La Chine produira-t-elle de nouveaux Jack Ma, Ren Zhengfei ou Pony Ma ? Les célèbres fondateurs d’Alibaba, de Huawei et de Tencent sont connus pour défendre la culture du travail acharné, désormais associé aux semaines « 996 » : au bureau tous les jours de 9 heures à 21 heures, six jours sur sept. Mais ce rythme, couramment imposé par les géants chinois du numérique, est de plus en plus critiqué par la jeune génération.

Comme ailleurs, les jeunes chinois demandent plus de respect, de temps pour eux et de sens dans leur travail. Mais, peut-être plus qu’ailleurs, le fossé culturel entre les jeunes qui entrent aujourd’hui sur le marché du travail et la génération d’au-dessus, qui les dirige, est profond, tant le pays a changé ces vingt dernières années.

« Il y a dix ans, les candidats à l’embauche nous interrogeaient sur les possibilités de faire des heures sup. Aujourd’hui, ils nous demandent s’ils pourront prendre des congés sans solde », raconte Julie Laulusa, directrice générale du cabinet d’audit français Mazars, en Chine. Chercher les heures supplémentaires pour augmenter significativement son salaire n’est plus la priorité pour beaucoup de jeunes.

Plusieurs facteurs expliquent ce changement rapide. Là où leurs parents voulaient travailler dur pour s’enrichir dans une Chine pauvre, mais pleine de croissance et d’opportunités, la génération Z chinoise, née après 1995, est la première à avoir connu l’abondance. Les derniers tickets de rationnement ont ainsi été abolis cette année-là, après quinze ans de libéralisation progressive de l’économie. Plus éduqués, plus riches que leurs aînés, et bénéficiant de toute l’attention de leurs parents et de leurs grands-parents du fait de la politique de l’enfant unique, les jeunes chinois, décrits parfois comme des « petits empereurs », arrivent aujourd’hui sur le marché du travail avec des aspirations différentes.
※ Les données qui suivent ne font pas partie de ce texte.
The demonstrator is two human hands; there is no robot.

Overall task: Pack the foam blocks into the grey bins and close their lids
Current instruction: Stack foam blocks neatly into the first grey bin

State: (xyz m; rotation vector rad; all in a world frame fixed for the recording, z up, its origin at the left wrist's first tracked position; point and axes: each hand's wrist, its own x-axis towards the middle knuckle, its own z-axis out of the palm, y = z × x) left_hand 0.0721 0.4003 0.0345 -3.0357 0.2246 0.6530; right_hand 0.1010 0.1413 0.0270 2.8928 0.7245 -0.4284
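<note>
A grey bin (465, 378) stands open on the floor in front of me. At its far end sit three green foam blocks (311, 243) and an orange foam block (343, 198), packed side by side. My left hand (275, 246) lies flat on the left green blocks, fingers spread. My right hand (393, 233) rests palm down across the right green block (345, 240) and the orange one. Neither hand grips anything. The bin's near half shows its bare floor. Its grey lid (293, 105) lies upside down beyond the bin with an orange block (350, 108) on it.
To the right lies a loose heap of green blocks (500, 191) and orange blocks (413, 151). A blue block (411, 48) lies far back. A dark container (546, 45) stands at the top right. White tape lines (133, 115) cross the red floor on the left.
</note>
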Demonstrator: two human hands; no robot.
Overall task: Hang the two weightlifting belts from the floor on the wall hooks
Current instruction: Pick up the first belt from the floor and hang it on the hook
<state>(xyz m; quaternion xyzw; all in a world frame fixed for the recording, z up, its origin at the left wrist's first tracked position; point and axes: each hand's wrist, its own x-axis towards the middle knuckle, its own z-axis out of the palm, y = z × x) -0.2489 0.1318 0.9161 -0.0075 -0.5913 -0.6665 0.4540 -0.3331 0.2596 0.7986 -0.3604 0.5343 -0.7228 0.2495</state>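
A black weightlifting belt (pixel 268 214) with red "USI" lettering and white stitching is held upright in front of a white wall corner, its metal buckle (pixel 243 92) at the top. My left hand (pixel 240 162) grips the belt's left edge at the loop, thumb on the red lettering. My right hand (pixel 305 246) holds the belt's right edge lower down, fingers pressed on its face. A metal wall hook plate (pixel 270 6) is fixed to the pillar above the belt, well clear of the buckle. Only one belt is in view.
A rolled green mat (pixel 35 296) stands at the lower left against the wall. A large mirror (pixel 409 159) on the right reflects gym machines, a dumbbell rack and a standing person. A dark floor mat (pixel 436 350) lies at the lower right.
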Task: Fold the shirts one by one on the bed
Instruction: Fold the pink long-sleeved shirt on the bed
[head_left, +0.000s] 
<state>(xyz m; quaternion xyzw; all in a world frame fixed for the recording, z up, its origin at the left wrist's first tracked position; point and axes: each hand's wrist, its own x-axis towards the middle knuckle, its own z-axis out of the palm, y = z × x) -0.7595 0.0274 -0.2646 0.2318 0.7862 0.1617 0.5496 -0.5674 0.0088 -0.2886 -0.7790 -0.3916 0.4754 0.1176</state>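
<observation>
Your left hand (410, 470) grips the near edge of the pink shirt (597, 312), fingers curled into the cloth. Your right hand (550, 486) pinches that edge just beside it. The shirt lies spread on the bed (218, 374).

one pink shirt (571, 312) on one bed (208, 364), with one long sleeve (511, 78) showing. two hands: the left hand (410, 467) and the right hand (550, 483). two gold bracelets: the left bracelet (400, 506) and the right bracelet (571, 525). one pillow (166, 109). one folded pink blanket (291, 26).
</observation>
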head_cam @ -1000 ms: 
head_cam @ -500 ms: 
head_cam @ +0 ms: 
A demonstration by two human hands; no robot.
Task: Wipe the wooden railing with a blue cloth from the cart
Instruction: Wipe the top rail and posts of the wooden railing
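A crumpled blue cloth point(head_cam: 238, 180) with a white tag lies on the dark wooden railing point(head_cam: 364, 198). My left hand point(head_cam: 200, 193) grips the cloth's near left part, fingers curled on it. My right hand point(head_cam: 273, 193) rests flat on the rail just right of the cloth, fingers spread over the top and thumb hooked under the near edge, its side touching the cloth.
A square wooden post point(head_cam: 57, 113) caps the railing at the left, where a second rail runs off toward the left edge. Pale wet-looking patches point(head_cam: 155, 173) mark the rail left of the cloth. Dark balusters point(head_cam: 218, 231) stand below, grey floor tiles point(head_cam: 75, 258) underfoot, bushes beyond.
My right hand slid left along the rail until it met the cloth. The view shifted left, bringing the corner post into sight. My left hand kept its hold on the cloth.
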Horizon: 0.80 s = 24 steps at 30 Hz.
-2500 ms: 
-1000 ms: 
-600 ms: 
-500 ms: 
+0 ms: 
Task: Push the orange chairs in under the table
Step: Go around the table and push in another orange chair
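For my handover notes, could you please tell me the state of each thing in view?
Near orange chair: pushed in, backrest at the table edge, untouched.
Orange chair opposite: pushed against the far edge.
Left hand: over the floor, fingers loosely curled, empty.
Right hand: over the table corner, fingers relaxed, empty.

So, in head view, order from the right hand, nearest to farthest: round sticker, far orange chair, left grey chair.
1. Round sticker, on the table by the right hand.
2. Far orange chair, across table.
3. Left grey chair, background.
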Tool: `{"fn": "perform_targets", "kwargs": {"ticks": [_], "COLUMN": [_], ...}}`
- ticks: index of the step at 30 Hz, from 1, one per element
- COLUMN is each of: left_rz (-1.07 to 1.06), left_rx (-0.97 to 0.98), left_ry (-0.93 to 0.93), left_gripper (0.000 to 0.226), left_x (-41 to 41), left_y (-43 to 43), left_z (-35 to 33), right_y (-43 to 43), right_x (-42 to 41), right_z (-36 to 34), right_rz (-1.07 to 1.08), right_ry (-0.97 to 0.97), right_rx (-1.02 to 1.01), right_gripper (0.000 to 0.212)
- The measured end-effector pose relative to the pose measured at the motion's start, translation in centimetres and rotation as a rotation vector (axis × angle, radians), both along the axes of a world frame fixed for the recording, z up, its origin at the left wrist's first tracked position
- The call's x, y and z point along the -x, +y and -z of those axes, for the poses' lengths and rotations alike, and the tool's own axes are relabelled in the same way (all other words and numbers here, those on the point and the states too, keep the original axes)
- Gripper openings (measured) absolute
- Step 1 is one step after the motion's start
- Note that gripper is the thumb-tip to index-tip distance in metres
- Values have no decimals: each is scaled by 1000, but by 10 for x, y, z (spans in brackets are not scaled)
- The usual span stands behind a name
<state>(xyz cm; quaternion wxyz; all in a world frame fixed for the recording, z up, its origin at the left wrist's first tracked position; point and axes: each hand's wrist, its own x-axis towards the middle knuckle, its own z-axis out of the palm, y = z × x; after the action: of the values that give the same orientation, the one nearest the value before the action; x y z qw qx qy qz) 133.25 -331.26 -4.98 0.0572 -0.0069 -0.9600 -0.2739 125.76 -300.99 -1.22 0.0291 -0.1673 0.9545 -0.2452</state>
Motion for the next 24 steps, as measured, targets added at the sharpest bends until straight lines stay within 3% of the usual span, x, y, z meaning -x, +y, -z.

Pas d’effort sans compensation
D’après une étude de la plate-forme de recrutement Zhaopin, publiée le 1er décembre 2021, sur les mesures d’incitation à destination des employés, « les jeunes accordent plus d’importance au fait d’être respectés, que leurs aînés ». Ils sont aussi plus rétifs aux événements organisés dans l’entreprise, les « interactions sociales forcées », comme les fêtes de fin d’année, voyages d’entreprise ou autres week-ends de team building.

« Les membres de la génération Z sont plus rationnels : ils ne sont pas prêts à faire des heures supplémentaires ou des efforts particuliers sans compensation, et ils n’acceptent pas les promesses vides. S’ils ne se sentent pas respectés dans une entreprise, si leurs valeurs n’y trouvent pas écho, ils peuvent facilement aller ailleurs, parce qu’ils ont beaucoup d’options », expliquait Chen Long, un sociologue de l’université de Pékin lors d’un séminaire organisé par Zhaopin, et cité par le quotidien South China Morning Post, fin novembre 2021.